- Opening Delimiter -
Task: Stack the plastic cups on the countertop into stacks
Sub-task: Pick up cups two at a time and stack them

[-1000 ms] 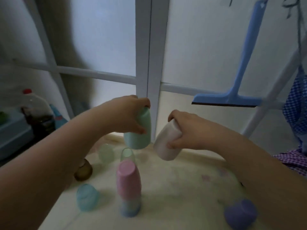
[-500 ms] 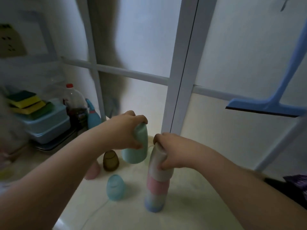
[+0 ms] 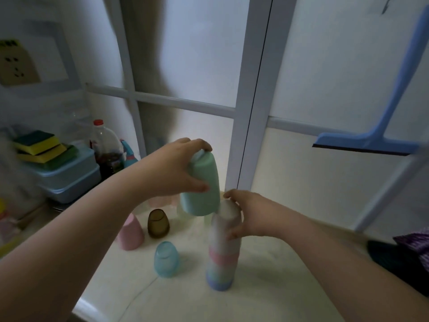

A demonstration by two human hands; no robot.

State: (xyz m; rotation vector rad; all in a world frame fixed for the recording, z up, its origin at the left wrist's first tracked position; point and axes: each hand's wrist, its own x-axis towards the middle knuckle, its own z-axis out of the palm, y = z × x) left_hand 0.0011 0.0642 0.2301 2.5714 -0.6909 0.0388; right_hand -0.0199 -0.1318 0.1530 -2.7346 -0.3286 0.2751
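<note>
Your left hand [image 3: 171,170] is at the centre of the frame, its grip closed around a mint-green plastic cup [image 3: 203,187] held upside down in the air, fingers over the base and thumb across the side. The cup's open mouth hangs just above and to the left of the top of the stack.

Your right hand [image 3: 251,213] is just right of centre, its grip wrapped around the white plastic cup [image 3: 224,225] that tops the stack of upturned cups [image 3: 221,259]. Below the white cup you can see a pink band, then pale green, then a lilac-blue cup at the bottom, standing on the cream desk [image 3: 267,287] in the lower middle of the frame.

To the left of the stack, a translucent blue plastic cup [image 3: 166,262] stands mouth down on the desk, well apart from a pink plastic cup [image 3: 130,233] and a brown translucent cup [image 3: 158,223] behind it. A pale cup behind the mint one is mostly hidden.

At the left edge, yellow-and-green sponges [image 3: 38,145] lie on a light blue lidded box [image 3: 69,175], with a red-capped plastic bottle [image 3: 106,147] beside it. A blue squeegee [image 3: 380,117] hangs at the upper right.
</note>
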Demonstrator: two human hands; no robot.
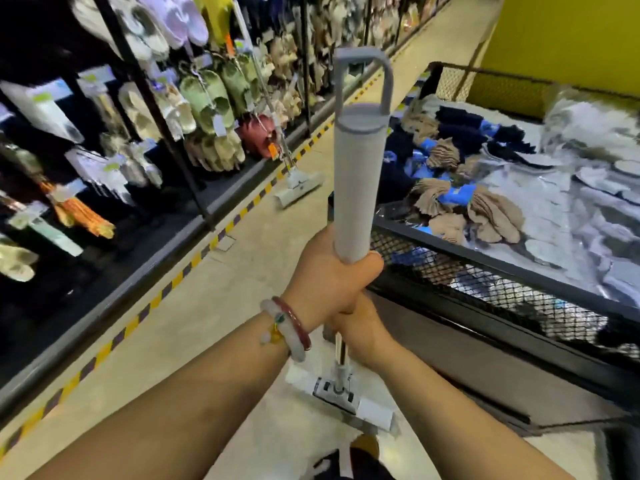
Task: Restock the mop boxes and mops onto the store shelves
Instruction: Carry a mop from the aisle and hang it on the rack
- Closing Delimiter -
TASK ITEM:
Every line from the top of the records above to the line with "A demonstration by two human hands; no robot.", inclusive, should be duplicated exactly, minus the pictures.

YOUR RESPONSE:
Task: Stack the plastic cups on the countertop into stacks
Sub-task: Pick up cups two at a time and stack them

[-1000 ms] 
[-500 ms] 
[+0 ms] 

A demonstration by two human hands; no robot.

There is nothing else to add to the answer.